> **WORK TASK**:
Copy every line from the data below in which the string "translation" can be found.

(Stored records)
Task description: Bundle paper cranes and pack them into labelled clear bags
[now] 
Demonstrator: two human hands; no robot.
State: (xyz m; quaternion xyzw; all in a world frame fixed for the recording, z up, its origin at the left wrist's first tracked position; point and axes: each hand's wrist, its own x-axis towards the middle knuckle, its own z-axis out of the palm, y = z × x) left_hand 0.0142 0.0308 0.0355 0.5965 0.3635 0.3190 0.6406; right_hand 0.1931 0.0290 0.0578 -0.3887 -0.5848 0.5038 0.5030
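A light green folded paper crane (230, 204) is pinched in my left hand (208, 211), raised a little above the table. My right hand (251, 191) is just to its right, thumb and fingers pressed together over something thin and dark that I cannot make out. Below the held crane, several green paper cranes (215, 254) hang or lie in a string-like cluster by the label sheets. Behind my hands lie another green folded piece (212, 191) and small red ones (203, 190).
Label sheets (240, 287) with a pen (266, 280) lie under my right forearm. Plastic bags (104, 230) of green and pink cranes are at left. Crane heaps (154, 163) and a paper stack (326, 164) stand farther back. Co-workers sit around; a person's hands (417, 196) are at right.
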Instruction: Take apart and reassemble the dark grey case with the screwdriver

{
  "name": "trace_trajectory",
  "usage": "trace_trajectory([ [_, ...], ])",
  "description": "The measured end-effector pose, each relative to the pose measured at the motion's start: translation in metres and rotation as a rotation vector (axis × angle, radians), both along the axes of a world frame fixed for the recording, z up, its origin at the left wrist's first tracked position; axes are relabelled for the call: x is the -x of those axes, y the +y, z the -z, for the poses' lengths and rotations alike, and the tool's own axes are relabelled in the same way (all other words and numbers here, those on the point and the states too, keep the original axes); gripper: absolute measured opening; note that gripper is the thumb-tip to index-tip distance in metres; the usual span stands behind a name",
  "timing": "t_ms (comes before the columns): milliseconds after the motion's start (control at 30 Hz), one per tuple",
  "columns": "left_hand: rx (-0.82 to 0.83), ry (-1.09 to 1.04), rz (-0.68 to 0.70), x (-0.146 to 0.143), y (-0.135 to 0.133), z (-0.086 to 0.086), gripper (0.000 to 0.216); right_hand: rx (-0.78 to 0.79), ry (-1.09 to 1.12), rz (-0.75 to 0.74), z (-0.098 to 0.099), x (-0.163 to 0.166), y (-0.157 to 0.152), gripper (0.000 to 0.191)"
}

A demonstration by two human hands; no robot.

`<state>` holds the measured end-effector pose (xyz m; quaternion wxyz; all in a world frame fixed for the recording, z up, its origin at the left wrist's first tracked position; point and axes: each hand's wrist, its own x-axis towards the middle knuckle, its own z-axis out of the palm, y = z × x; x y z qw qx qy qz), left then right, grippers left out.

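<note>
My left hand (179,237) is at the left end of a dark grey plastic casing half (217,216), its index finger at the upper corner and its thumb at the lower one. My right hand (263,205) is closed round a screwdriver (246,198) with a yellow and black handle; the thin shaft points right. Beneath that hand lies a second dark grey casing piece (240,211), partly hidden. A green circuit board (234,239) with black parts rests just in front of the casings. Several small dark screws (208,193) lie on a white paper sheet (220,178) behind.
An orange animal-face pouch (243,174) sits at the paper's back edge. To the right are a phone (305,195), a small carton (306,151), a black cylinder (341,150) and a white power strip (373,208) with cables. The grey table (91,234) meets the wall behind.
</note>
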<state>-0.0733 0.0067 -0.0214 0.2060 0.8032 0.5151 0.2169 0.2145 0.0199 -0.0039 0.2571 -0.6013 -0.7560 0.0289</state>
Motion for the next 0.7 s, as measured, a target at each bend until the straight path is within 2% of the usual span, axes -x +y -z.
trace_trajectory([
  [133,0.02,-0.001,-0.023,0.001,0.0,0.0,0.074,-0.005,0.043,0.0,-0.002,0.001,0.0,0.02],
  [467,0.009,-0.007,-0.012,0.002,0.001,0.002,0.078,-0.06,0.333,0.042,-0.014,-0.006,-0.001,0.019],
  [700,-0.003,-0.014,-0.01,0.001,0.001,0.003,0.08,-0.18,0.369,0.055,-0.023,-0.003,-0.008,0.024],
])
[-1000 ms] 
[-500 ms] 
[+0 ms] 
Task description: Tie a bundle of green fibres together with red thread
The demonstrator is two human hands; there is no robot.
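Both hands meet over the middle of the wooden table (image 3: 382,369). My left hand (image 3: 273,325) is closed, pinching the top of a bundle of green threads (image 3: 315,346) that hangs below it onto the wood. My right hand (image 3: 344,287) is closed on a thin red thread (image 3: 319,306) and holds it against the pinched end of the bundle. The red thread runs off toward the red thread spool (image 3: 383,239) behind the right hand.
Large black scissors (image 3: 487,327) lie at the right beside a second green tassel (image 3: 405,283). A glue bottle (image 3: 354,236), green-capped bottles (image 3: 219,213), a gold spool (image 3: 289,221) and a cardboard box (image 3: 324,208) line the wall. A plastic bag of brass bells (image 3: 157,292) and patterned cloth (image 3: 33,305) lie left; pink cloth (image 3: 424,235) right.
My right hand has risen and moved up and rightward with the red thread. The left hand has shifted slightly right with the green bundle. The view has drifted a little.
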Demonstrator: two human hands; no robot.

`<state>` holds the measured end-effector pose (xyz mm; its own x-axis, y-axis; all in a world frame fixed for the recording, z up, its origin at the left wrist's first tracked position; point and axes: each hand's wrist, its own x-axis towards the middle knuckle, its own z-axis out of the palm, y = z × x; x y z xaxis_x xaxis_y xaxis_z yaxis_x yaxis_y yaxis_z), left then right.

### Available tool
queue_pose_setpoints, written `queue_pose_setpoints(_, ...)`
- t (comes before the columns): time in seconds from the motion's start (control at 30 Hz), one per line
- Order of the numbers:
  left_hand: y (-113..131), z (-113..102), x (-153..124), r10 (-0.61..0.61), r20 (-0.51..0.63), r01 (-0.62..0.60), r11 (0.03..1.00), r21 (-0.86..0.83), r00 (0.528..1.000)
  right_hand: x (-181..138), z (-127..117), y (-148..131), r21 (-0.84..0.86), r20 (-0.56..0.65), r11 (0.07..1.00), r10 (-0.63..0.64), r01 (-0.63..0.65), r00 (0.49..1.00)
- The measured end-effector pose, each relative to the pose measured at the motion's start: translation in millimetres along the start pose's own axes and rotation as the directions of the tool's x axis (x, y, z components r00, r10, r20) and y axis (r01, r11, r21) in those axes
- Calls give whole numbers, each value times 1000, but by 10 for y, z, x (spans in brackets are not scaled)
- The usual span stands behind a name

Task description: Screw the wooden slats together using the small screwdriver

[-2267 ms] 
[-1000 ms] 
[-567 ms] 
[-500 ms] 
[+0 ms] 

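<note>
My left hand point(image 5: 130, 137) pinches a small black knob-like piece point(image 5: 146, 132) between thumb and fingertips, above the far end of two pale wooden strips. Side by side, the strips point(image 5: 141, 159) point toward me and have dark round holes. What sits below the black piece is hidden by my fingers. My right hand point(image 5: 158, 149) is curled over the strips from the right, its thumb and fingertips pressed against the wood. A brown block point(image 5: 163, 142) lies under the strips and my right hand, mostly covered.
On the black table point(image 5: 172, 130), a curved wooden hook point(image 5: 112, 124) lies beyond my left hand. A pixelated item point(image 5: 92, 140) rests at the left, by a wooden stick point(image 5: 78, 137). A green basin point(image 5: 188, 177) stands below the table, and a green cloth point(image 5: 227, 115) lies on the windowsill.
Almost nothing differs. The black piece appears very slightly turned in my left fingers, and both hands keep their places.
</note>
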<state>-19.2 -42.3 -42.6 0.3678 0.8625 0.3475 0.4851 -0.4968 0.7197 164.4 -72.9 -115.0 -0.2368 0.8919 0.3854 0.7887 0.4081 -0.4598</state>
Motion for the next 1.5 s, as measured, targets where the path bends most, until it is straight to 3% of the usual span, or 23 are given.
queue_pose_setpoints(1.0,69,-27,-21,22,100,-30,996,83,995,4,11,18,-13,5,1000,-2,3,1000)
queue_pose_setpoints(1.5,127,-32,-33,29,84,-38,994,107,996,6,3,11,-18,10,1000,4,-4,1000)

> **YOUR SOLUTION**:
  "description": "The measured end-effector pose, each relative to the pose measured at the motion's start: translation in metres and rotation as a rotation vector (axis × angle, radians), both along the axes of a world frame fixed for the recording, z up, its origin at the left wrist's first tracked position; axes are relabelled for the call: x is the -x of those axes, y the +y, z the -z, for the poses' lengths and rotations alike, and the tool's own axes are relabelled in the same way (all other words and numbers here, those on the point and the states too, keep the original axes); gripper: absolute measured opening; note that gripper is the thumb-tip to index-tip distance in metres; the usual span stands behind a name",
- The measured end-effector pose, each relative to the pose measured at the motion's start: translation in millimetres along the start pose's own axes and rotation as the directions of the tool's x axis (x, y, z components r00, r10, r20) and y axis (r01, r11, r21) in those axes

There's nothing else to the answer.